EX-99.2 3 ex99_2.htm EXHIBIT 99.2 LETTER TO THE INVESTMENT COMMUNITY, DATED MAY 25, 2005 Exhibit 99.2 Letter to the Investment Community, dated May 25, 2005

EXHIBIT 99.2

 
Terrance G. Howson
 
Vice President
 
Investor Relations
   
 
FirstEnergy Corp.
 
76 S. Main Street
 
Akron, Ohio 44308
 
Tel 973-401-8519
   
 
May 25, 2005



TO THE INVESTMENT COMMUNITY: 1

Today the New Jersey Board of Public Utilities ("BPU") approved two Stipulations of Settlement between Jersey Central Power & Light Company ("JCP&L") and other parties. This letter provides additional details concerning these settlements.


Background

The restructuring of the electric utility industry occurred in New Jersey when the Electric Discount and Energy Competition Act ("EDECA") was enacted on February 9, 1999. In its restructuring order for JCP&L, the BPU directed the Company to "make a filing, by August 1, 2002, as to the proposed level of all unbundled rate components beginning August 1, 2003, so that the Board may consider this matter prior to the end of the Transition Period."

On August 1, 2002, JCP&L made its required filing and in a Summary Order dated August 1, 2003 ("Phase I Order"), the BPU ruled on the filing by reducing net annualized delivery revenues by $222 million, offset by the expiration of the then-existing 5% billing credits in the annualized amount of approximately $111 million.

JCP&L filed a Motion for Rehearing, Reconsideration and Partial Remand of the Phase I Order on August 18, 2003, and then filed an amended Motion on June 1, 2004 following issuance of the BPU’s Final Order on May 17, 2004.

In accordance with the Phase I Order, on July 16, 2004, JCP&L filed a Supplemental Petition for a Phase II Proceeding ("Phase II Petition") seeking to recover the costs of certain new investments and programs designed to increase the reliability of its electric system, to increase its allowed return on common equity by 25 basis points, and to adjust a cost recovery clause for certain amounts of deferred balance costs that had been written off in connection with the Phase I Order.




_____________________________
1 Please see the forward-looking statement at the end of this letter




 
1



The two Stipulations of Settlement resolve all of the issues associated with the Phase I Order and the Phase II Petition.


Stipulations of Settlement

The settlement related to the Phase I Order, entered into by JCP&L and the BPU Regulatory Staff,  provides for the following:
 
  • An annual increase in distribution revenues of $23 million effective June 1, 2005.
  • An agreement that an appropriate overall weighted average cost of capital is 8.5% including a return on common equity of 9.75%, consistent with the Phase II  Stipulation (see next section).
  • An agreement that JCP&L shall extend the 3-year amortization of its deferred storm cost balance, as approved in the Phase I Order, for an additional 8 years from the effective date of the BPU’s Order approving this Stipulation.
  • A recommendation that the BPU, as promptly as practicable, issue an order regarding the Company’s petition to authorize the Company to issue up to $277 million of transition bonds to securitize a portion of its deferred balance.

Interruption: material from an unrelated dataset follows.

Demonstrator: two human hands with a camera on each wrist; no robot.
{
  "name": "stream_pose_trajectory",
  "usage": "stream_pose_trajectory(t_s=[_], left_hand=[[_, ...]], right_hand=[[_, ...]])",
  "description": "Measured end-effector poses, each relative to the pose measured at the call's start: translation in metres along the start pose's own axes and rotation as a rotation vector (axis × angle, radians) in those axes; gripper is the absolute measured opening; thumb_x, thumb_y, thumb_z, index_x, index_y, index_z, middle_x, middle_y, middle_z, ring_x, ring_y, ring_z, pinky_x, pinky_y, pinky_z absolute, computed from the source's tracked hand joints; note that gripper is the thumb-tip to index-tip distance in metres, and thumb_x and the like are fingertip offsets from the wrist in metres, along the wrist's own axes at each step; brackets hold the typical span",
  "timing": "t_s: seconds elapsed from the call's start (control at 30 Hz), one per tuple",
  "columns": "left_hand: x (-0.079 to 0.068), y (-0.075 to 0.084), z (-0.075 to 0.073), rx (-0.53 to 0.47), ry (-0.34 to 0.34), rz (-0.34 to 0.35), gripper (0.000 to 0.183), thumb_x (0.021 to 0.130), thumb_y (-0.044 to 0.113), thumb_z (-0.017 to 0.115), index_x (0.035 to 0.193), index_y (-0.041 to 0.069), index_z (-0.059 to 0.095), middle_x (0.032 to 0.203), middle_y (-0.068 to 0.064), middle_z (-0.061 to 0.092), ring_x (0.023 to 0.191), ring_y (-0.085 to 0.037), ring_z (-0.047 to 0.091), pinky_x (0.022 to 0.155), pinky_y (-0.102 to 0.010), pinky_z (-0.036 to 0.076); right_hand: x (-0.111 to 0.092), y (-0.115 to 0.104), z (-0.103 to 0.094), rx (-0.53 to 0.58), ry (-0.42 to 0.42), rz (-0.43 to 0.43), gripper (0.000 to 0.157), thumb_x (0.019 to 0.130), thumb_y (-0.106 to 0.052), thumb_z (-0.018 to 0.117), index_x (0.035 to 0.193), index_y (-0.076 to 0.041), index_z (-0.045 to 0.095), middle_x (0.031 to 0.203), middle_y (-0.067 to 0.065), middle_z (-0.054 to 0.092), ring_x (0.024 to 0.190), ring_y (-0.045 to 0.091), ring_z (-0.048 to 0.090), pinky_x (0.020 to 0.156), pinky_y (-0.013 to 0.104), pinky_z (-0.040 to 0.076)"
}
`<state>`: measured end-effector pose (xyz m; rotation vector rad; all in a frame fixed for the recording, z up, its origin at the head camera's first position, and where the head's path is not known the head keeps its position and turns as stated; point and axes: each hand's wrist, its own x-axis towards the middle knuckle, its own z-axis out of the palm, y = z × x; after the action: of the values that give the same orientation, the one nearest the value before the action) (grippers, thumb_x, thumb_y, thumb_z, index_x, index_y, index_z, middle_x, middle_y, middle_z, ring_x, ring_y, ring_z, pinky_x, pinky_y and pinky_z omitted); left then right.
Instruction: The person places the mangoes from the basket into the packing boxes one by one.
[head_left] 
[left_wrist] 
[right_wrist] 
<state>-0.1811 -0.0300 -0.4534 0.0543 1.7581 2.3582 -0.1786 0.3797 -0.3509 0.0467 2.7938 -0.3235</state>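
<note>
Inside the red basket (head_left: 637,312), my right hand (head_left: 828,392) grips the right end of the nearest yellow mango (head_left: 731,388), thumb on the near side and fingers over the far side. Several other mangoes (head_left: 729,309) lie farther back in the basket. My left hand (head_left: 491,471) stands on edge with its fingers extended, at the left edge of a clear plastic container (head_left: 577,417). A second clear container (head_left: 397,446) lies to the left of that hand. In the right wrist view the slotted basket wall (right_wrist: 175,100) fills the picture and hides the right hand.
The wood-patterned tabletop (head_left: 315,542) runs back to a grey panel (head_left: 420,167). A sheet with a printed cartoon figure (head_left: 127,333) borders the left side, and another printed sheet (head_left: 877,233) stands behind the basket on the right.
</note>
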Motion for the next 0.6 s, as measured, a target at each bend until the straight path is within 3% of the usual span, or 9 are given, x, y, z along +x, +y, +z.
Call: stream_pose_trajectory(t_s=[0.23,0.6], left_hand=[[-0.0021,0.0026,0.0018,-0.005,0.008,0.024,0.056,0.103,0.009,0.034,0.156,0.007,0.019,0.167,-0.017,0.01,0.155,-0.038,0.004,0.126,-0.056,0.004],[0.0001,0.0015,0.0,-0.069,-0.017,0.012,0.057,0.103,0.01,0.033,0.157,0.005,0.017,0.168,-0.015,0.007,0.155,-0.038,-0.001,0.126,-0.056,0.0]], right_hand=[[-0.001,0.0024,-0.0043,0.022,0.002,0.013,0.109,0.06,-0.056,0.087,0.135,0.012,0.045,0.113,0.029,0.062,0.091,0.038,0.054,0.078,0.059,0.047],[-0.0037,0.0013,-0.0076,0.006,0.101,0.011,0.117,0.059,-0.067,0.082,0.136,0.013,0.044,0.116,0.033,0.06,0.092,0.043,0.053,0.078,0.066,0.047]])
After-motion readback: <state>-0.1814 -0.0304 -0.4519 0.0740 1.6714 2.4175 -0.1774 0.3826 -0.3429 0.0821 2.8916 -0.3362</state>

In connection with this, JCP&L will reduce both rates and amortization expense by $8 million annually effective June 1, 2005, in anticipation of the securitization transaction. For the purposes of this rate reduction, the securitization transaction is assumed to close by October 1, 2005. Because this rate reduction is being provided prior to the closing of the securitization transaction, and because the timing, amount and terms of the securitization cannot be known until the closing, there will be a true-up process at the time of securitization closing to adjust for the amount of the securitization and the interest rates.
  • An agreement that JCP&L will not initiate any further rehearing or appeal of, or otherwise oppose, the $152.5 million write-off of its deferred balance ordered in the Phase I Order. The Company reserves all of its rights to respond as it deems appropriate if another party initiates any such action. The financial impact of this write-off was already reflected in 2003. 
The settlement related to the Phase II Proceeding, entered into by JCP&L, the BPU Regulatory Staff and the Ratepayer Advocate,  provides for the following:

  • An annual increase in distribution revenues of $36.1 million effective June 1, 2005.
  • An agreement that JCP&L’s allowed return on common equity is increased by 25 basis points to 9.75% and is reflected in the distribution revenue increase.
  • An agreement that the distribution revenue increase reflects (i) a three-year amortization of one-time operations and maintenance costs incurred in 2003-2005 relating to the reliability programs, other than accelerated tree trimming costs, and (ii) a three-year amortization of accelerated tree trimming costs incurred in 2003-2005.
  • An agreement that should JCP&L’s System Average Interruption Duration Index ("SAIDI") exceed a target level for two consecutive rolling twelve-month periods ending on the last day of two consecutive calendar quarters, then the return on common equity would be reduced from 9.75% to 9.5%, with this impact reflected as a reduction in the deferred balance rather than as a reduction in rates. The return on common equity would be restored to 9.75% when the standards are again met for two consecutive subsequent 12-month rolling periods ending on the last day of two consecutive calendar quarters.
     



 
2


Financial Impact

The net annual earnings per share impact of all of these settlement elements is approximately $0.12. Although the revenue increases only commence on June 1 of this year, the 2005 impact is approximately $0.11 per share because it also includes the creation of a regulatory asset associated with the three-year amortization of accelerated tree trimming costs which were expensed in 2003 and 2004. This regulatory asset will be recognized in the second quarter of 2005.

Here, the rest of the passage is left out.